Prompt
Search the listing below for the line containing "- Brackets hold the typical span". From there through the line containing "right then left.", transcribe every line exactly, both ends included.

Material to process
- Opening Delimiter -

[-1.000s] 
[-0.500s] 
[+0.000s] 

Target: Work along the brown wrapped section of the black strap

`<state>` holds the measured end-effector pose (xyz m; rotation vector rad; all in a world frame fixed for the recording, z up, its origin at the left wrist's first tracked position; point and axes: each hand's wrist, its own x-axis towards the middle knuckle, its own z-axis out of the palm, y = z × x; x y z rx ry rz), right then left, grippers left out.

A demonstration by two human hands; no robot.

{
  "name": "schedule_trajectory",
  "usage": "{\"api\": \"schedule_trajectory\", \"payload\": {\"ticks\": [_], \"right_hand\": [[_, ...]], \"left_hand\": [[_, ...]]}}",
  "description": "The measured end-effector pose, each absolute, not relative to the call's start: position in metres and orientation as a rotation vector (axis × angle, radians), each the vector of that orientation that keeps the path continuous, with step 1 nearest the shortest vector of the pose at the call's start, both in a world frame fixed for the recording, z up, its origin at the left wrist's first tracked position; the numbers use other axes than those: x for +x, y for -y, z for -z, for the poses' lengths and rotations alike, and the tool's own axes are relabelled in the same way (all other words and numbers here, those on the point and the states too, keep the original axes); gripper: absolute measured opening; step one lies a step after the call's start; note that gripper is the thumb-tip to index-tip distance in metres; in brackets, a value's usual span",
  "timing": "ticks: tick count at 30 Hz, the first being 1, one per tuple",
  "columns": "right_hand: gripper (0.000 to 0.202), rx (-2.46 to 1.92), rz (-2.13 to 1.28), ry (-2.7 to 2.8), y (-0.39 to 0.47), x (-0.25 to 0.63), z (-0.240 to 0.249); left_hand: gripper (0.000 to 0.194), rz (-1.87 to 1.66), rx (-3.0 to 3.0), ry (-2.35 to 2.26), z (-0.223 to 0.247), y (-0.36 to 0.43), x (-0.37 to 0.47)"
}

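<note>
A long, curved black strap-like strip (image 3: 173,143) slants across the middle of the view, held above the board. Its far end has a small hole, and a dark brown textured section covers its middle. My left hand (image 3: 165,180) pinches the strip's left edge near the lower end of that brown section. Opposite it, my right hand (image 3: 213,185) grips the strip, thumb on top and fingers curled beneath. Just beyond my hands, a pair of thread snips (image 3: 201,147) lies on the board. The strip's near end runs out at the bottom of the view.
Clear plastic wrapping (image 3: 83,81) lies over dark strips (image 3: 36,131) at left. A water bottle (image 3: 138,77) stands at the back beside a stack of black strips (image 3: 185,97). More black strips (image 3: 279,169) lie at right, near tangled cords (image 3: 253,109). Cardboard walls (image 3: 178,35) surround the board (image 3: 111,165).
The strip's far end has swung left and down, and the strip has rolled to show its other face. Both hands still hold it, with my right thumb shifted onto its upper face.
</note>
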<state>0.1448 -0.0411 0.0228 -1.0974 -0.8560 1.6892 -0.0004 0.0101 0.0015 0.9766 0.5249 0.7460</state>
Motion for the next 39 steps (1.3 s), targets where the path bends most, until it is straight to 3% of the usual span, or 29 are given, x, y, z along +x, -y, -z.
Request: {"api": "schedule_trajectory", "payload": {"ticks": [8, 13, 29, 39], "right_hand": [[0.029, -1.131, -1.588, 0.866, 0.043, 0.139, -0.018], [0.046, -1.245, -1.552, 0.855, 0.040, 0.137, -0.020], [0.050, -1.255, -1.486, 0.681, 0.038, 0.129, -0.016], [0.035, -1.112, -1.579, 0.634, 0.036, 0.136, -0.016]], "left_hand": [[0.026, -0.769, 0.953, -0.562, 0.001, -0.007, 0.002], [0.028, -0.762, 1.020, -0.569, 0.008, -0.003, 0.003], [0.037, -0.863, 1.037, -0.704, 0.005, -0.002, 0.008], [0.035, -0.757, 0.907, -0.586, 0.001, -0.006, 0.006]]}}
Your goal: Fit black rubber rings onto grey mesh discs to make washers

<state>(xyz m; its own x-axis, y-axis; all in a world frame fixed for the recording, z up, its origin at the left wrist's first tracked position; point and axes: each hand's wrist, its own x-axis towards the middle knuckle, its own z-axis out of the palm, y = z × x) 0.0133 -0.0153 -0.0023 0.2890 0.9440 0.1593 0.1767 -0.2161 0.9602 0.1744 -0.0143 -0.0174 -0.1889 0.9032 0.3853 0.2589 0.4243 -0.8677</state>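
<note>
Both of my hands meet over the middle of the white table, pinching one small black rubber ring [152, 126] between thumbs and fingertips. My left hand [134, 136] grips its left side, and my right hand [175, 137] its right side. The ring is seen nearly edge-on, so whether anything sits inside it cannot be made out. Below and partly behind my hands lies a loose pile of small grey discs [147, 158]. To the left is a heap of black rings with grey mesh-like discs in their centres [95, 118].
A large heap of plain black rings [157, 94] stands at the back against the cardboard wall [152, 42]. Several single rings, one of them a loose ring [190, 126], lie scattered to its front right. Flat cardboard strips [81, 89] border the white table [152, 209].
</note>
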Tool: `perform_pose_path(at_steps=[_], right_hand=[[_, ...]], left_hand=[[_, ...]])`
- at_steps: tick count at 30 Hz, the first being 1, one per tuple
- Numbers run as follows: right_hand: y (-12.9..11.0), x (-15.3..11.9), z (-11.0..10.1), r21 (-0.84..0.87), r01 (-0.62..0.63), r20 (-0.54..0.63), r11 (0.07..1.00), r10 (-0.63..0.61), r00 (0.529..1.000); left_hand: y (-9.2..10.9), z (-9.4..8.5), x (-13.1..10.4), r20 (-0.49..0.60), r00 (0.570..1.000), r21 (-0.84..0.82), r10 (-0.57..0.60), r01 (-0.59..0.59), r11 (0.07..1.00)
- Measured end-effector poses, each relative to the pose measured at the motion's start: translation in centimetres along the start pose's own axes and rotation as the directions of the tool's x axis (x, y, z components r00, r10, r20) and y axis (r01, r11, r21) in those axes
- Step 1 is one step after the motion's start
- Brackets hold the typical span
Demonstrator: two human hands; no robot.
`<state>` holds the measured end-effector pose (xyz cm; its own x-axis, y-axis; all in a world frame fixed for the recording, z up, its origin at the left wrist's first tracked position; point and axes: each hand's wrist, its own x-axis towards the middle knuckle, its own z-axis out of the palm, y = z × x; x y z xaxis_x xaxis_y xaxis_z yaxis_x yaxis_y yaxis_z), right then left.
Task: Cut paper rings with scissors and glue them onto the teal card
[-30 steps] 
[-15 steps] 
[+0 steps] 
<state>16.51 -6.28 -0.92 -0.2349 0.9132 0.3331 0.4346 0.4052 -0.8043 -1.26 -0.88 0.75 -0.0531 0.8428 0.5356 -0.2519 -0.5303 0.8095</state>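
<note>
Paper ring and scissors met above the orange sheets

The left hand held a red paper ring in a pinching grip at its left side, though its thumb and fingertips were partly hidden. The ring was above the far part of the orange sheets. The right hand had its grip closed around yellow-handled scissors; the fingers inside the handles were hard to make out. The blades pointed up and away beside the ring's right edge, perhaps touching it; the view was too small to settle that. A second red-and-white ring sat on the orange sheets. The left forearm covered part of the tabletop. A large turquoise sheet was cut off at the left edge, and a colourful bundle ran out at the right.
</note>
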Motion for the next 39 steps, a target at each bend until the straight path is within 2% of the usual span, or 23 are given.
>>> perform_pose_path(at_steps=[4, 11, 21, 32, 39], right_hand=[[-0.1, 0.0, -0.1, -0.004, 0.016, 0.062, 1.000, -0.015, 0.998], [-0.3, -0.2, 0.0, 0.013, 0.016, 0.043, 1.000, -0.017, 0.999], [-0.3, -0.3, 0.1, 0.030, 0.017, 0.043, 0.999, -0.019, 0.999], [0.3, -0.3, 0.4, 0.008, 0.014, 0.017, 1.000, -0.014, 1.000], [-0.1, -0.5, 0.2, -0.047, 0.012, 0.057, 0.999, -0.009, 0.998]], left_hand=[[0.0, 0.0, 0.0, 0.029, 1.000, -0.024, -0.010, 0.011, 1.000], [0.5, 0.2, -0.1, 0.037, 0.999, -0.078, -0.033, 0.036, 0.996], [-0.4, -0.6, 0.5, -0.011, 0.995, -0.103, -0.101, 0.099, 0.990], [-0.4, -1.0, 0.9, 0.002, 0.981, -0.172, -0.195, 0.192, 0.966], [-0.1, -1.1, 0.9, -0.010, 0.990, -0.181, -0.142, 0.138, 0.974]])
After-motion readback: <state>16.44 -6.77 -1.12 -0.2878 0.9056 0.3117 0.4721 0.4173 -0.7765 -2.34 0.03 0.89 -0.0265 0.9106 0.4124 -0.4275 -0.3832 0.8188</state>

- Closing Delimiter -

Exercise result
- Brackets hold the typical span
Demonstrator: two human hands; no robot.
`<state>` holds the measured end-effector pose (xyz cm; its own x-axis, y-axis; all in a world frame fixed for the recording, z up, its origin at the left wrist's first tracked position; point and axes: each hand's wrist, its own x-axis towards the middle knuckle, its own z-axis out of the palm, y = z × x; x y z xaxis_x xaxis_y xaxis_z yaxis_x yaxis_y yaxis_z), right then left.

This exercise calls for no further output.